Task description –
Every line of the material is to be given again exactly.

Record set –
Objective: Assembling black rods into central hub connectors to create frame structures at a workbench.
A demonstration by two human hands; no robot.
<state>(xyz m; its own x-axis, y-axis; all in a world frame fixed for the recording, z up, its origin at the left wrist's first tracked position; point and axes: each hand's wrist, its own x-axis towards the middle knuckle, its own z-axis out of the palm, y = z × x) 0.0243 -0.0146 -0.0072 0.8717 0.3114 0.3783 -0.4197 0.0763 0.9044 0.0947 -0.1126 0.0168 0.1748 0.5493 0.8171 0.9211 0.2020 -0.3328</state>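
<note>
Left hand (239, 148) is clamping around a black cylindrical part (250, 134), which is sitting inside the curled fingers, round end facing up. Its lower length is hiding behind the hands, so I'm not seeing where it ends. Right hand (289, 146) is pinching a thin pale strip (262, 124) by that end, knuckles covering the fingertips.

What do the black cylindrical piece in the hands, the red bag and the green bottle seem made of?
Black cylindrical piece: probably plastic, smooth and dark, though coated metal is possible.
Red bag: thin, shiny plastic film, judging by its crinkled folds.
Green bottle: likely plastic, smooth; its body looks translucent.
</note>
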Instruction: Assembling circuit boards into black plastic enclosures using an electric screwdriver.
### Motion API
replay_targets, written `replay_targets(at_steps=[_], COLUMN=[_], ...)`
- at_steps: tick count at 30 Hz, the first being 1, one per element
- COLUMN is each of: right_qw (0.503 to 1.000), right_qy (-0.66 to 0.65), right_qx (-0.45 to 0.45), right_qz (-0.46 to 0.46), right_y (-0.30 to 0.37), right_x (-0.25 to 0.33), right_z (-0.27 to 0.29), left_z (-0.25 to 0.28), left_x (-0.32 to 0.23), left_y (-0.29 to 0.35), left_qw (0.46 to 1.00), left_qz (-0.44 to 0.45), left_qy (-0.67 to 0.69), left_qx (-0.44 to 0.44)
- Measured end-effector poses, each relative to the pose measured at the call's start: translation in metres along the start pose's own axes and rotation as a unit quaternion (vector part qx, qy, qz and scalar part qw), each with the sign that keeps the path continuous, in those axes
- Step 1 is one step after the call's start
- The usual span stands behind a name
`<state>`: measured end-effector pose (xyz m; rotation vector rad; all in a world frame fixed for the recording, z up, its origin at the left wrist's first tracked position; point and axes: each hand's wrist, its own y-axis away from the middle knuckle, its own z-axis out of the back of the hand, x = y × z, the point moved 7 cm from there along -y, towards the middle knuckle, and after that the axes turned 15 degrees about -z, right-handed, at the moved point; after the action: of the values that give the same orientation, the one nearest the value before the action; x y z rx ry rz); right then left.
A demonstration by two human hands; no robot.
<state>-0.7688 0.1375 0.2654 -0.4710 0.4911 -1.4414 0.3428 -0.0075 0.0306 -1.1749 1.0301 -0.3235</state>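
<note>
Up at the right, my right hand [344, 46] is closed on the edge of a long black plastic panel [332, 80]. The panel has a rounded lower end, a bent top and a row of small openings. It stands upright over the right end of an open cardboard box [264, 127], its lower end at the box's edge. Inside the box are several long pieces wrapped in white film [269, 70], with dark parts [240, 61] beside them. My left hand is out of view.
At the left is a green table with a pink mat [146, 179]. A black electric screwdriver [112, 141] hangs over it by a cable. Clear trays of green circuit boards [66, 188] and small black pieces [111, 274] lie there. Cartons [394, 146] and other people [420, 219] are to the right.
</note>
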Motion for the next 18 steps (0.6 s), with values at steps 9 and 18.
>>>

Response below –
Objective: Assembling black rods into central hub connectors to create frame structures at a workbench.
A demonstration by two human hands; no robot.
<state>(xyz m; its own x-axis, y-axis; all in a world frame fixed for the recording, z up, its origin at the left wrist's first tracked position; point and axes: each hand's wrist, its own x-axis towards the middle knuckle, its own z-axis out of the palm, y = z × x) 0.0243 -0.0146 -0.0072 0.8717 0.3114 0.3783 -0.4197 0.0763 0.9044 0.0947 -0.1126 0.0168 0.1748 0.5493 0.8171 0.9211 0.2020 -0.3328</state>
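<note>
Left hand (239, 148) is clamping around a black cylindrical part (250, 134), which is sitting inside the curled fingers, round end facing up. Its lower length is hiding behind the hands, so I'm not seeing where it ends. Right hand (289, 146) is pinching a thin pale strip (262, 124) by that end, knuckles covering the fingertips.

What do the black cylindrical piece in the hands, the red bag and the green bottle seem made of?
Black cylindrical piece: probably plastic, smooth and dark, though coated metal is possible.
Red bag: thin, shiny plastic film, judging by its crinkled folds.
Green bottle: likely plastic, smooth; its body looks translucent.
</note>
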Instruction: Assembling circuit boards into black plastic enclosures using an electric screwdriver.
### Motion API
replay_targets, written `replay_targets(at_steps=[_], COLUMN=[_], ...)`
- at_steps: tick count at 30 Hz, the first being 1, one per element
- COLUMN is each of: right_qw (0.503 to 1.000), right_qy (-0.66 to 0.65), right_qx (-0.45 to 0.45), right_qz (-0.46 to 0.46), right_y (-0.30 to 0.37), right_x (-0.25 to 0.33), right_z (-0.27 to 0.29), left_z (-0.25 to 0.28), left_x (-0.32 to 0.23), left_y (-0.29 to 0.35), left_qw (0.46 to 1.00), left_qz (-0.44 to 0.45), left_qy (-0.67 to 0.69), left_qx (-0.44 to 0.44)
- Measured end-effector poses, each relative to the pose measured at the call's start: translation in metres along the start pose's own axes and rotation as a unit quaternion (vector part qx, qy, qz and scalar part qw), each with the sign that keeps the path continuous, in those axes
- Step 1 is one step after the call's start
- The usual span stands behind a name
`<state>`: measured end-effector pose (xyz m; rotation vector rad; all in a world frame fixed for the recording, z up, its origin at the left wrist's first tracked position; point and axes: each hand's wrist, its own y-axis away from the middle knuckle, its own z-axis out of the back of the hand, x = y × z, the point moved 7 cm from there along -y, towards the middle knuckle, and after that the axes turned 15 degrees about -z, right-handed, at the moved point; after the action: of the values that give the same orientation, the one nearest the value before the action; x y z rx ry rz); right then left.
A demonstration by two human hands; no robot.
<state>-0.7688 0.1375 0.2654 -0.4710 0.4911 -1.4414 0.3428 -0.0075 0.0306 -1.1749 1.0301 -0.3235</state>
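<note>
Up at the right, my right hand [344, 46] is closed on the edge of a long black plastic panel [332, 80]. The panel has a rounded lower end, a bent top and a row of small openings. It stands upright over the right end of an open cardboard box [264, 127], its lower end at the box's edge. Inside the box are several long pieces wrapped in white film [269, 70], with dark parts [240, 61] beside them. My left hand is out of view.
At the left is a green table with a pink mat [146, 179]. A black electric screwdriver [112, 141] hangs over it by a cable. Clear trays of green circuit boards [66, 188] and small black pieces [111, 274] lie there. Cartons [394, 146] and other people [420, 219] are to the right.
</note>
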Motion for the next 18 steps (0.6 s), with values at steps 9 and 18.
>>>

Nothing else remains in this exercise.